The electronic version of this article is the complete one and can be found online at: http://www.jmedicalcasereports.com/content/2/1/340

Received: 20 February 2008
Accepted: 31 October 2008
Published: 31 October 2008

© 2008 Samaha et al; licensee BioMed Central Ltd.

This is an Open Access article distributed under the terms of the Creative Commons Attribution License (http://creativecommons.org/licenses/by/2.0), which permits unrestricted use, distribution, and reproduction in any medium, provided the original work is properly cited.
Abstract
Introduction

The use of anabolic supplements and other related drugs for body building and to enhance athletic performance is nowadays widespread and acutely pervasive all around the world. This alarming increase in the use of anabolic and amino acid supplements has been linked to a diverse array of pathologies. As previously reported, the abuse of androgenic steroids is not without severe physiological, psychiatric and physical costs. The case we report here describes multi-organ damage resulting from the abuse and uncontrolled use of anabolic steroid supplements, mainly testosterone.
Case presentation

A 24-year-old white man presented with abdominal pain concomitant with nausea and vomiting. Laboratory analysis revealed hypercalcemia, elevated liver enzymes and high levels of amylase, lipase and creatine protein kinase.
Conclusion

Amino acid as well as anabolic supplements may lead to abnormal functioning of many organs, which could be fatal in some instances. This mandates worldwide and concerted efforts to educate the public, especially the youth, about the dangers of these increasingly abused drugs.
Introduction

Anabolic-androgenic steroids and amino acid supplements are abused by many individuals for a variety of reasons: to boost athletic performance, increase muscle mass or even to enhance their appearance [1]. The abuse of these drugs has been linked to many pathological conditions. For instance, it was recently shown that anabolic steroid abuse could lead to reduced fertility and increased cardiovascular diseases [2]. Severe depression was also reported in four men who had used anabolic-androgenic steroids for a long period of time [3]. Interestingly, many of the female steroid users developed a distorted image of their body, analogous to "reverse anorexia", wherein they viewed themselves as too small [4].

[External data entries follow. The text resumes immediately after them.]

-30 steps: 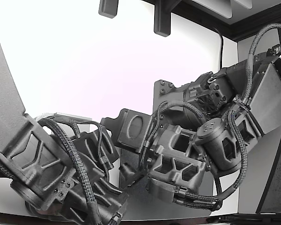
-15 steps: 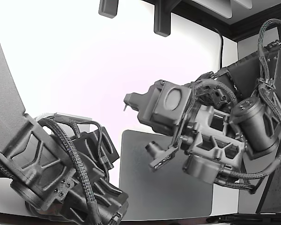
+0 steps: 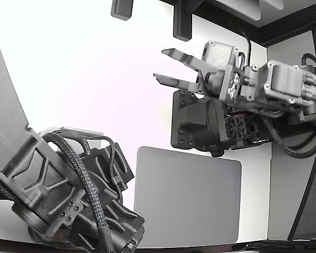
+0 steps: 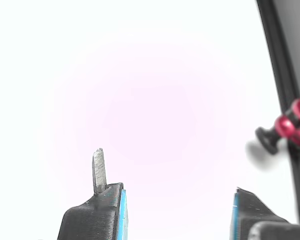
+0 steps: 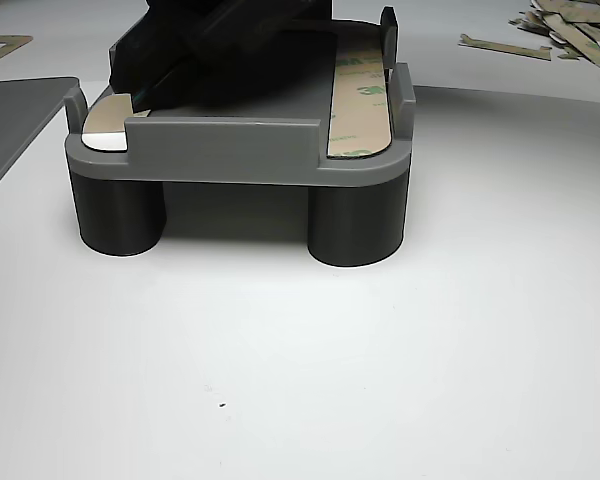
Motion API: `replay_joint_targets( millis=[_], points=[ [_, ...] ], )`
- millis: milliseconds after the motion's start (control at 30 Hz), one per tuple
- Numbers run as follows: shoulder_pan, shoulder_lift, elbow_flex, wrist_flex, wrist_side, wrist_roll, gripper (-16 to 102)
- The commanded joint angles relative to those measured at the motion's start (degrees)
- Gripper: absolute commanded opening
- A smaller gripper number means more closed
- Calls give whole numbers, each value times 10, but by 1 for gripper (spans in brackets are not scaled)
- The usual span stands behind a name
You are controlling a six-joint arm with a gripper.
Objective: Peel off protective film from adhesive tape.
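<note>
Gripper (image 3: 163,66): now risen from low over the grey mat (image 3: 187,197), fingers apart and empty. Fixture (image 5: 240,150): on the tabletop (image 5: 300,350); tape strip (image 5: 360,105) there appears unpeeled. You likely have that strip left.

- I'd call this a robotics lab bench, probably: a bare white table (image 5: 310,370).
- Grey printed fixture (image 5: 240,150), discarded film scraps (image 5: 565,25) beyond.

Hung in the upper middle of the frame, gripper (image 3: 165,65) with jaws parted, nothing between them. Lay flat at lower centre, a grey pad (image 3: 187,197). Filled the lower left corner, a second arm (image 3: 58,184).
</note>
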Motion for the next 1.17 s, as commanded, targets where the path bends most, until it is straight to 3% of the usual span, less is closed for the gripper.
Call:
replay_joint_targets(
  millis=[0,100,267,400,500,1133],
  points=[
    [-132,30,18,-40,-157,63,93],
    [-134,11,19,-59,-185,141,100],
    [-136,-20,-17,10,-187,164,100],
    [-183,48,68,11,-221,154,100],
    [-183,50,67,18,-241,140,100],
    [-183,50,67,16,-228,148,100]
  ],
)
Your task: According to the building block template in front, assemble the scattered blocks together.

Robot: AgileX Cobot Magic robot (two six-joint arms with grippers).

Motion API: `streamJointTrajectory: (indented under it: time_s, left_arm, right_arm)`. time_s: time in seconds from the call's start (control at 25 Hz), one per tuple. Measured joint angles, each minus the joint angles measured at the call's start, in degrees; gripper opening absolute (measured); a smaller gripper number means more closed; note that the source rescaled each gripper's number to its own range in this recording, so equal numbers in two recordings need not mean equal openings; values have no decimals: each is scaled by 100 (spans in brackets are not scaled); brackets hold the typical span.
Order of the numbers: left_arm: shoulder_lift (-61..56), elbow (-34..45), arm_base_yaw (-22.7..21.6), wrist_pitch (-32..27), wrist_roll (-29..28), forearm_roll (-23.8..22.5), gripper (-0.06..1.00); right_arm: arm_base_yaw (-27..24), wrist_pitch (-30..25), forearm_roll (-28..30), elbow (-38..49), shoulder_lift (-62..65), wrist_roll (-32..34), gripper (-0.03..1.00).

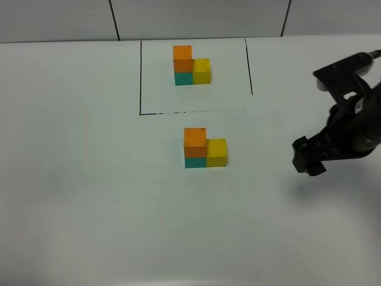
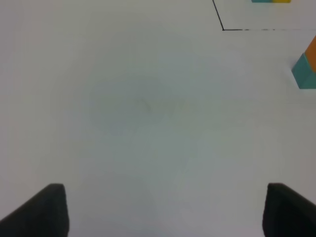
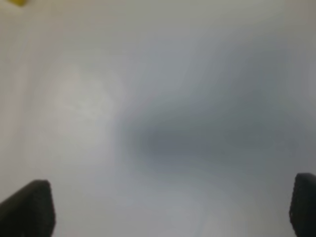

Although many of the undesirable effects of steroid abuse have been reported, little is known about the effect of anabolic supplements on the plasma levels of calcium. In addition, a possible relationship between hypercalcemia and the organ damage that could be induced by anabolic supplements, namely testosterone, has not been thoroughly discussed before.
Case presentation

A 24-year-old white male smoker, previously healthy, presented to the emergency room (ER) of the Makassed General Hospital with abdominal pain of several days duration. The patient was 173 cm in height and weighed 85 kg. He described his pain as dull and continuous, worsening from time to time, mainly involving the epigastric area, radiating bilaterally to the back and associated with nausea and vomiting. Curiously, his pain was not provoked by food intake.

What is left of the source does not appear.